I am struggling to breathe and get the words out through the sobs.

“Well I… Don’t. Want. It!”

I take a deep, juddering breath, and James holds me close. I don’t know why, but I let him.

“Issy,” he says softly. “This is nothing to do with my method. I wouldn’t do that. Not without telling you.”

“Then why?” I accuse. “Why take me in there and let me see that?”

He’s quiet for a moment, and his face shows confusion.

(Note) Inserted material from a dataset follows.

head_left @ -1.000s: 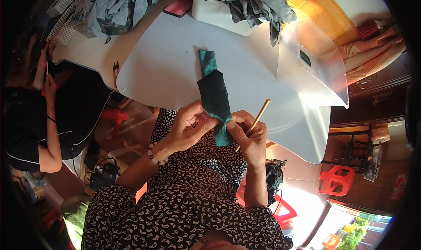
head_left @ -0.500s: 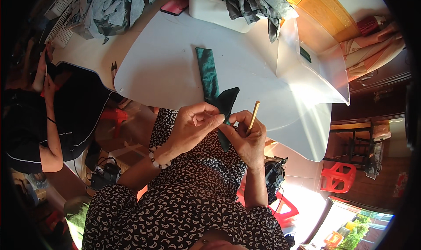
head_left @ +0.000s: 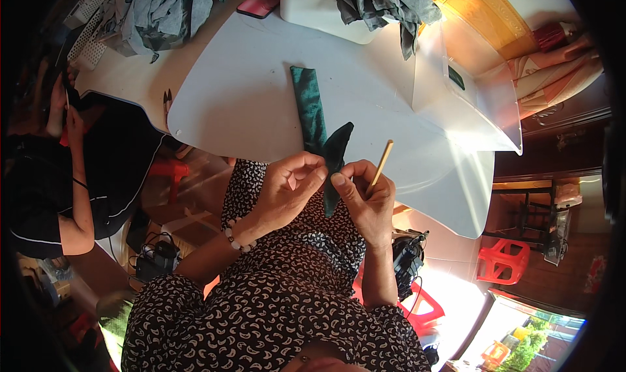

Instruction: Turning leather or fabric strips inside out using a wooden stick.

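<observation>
A dark green piece of velvety fabric [head_left: 336,147] with a pointed upper end hangs between my hands, over the near table edge. My left hand [head_left: 277,196] pinches its left side between thumb and forefinger. The thumb and forefinger of my right hand [head_left: 372,209] close on its right edge. A thin wooden stick [head_left: 383,160] slants up out of that same hand, its lower end hidden by the fingers. Beyond my left fingers a long, shiny green fabric strip [head_left: 308,104] lies on the white table; whether it joins the piece in my hands I cannot tell.
Grey fabric scraps hang over a white bin [head_left: 319,18] at the table's far side, beside a red phone [head_left: 259,1]. A translucent tray [head_left: 479,111] stands at right with a green piece inside. At left a co-worker in black [head_left: 85,170] holds something.
The green fabric piece has been raised slightly and turned more upright. My right thumb has shifted to its right edge, and the stick has risen a little.
</observation>
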Action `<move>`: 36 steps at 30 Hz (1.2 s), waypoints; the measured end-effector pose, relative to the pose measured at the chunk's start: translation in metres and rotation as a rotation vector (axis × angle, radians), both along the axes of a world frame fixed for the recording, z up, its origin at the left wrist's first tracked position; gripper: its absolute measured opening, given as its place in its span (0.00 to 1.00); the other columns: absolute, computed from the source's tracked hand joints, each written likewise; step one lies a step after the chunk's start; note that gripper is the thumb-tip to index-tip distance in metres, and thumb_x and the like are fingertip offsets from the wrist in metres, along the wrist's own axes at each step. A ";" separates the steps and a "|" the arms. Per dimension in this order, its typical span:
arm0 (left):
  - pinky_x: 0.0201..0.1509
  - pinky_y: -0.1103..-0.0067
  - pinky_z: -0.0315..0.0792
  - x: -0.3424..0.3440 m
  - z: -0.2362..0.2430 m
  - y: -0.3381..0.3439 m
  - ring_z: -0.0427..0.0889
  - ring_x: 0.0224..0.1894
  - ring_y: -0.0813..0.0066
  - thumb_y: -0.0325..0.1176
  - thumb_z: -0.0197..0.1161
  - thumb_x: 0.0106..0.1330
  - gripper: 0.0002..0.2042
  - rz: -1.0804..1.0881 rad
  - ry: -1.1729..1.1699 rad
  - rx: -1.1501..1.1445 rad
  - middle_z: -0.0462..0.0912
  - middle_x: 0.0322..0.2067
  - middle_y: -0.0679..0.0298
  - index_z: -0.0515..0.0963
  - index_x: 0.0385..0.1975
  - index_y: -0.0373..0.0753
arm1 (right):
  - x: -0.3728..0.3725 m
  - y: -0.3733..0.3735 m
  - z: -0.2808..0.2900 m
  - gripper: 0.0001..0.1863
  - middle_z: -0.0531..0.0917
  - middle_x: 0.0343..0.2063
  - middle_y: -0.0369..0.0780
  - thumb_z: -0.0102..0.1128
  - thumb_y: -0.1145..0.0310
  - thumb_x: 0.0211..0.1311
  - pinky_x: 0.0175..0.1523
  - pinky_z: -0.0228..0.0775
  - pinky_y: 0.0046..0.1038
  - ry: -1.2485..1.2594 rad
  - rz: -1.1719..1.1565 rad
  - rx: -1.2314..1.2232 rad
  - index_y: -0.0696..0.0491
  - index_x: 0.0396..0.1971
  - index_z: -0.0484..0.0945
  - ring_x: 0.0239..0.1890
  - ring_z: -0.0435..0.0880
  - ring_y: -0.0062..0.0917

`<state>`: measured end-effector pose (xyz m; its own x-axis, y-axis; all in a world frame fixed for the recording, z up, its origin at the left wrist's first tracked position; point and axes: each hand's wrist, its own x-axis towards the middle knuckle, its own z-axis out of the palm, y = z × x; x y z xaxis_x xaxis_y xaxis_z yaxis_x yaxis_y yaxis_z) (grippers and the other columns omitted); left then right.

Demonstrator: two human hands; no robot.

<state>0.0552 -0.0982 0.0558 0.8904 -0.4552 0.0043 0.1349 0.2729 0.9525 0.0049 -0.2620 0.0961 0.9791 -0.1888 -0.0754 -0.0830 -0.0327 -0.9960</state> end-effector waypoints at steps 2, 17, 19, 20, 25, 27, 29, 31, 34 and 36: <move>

“You didn’t like me lighting two candles,” he says slowly, as though working something out.

I say nothing in reply.

“Listen.” He pulls me away from him a little, so he’s looking in my face. “I respect the dead, Issy, and I like to honour those who have passed. But I have never felt about anyone, living or dead, the way I feel about you.”

His face is so sincere, that I give another sob. And then I’m halfway between laughing and crying.

James’s face breaks in slight relief, but there’s still an anxiety there.

“I don’t know what’s wrong with me,” I say. And I don’t. This laughing, crying mess, is not who I usually am.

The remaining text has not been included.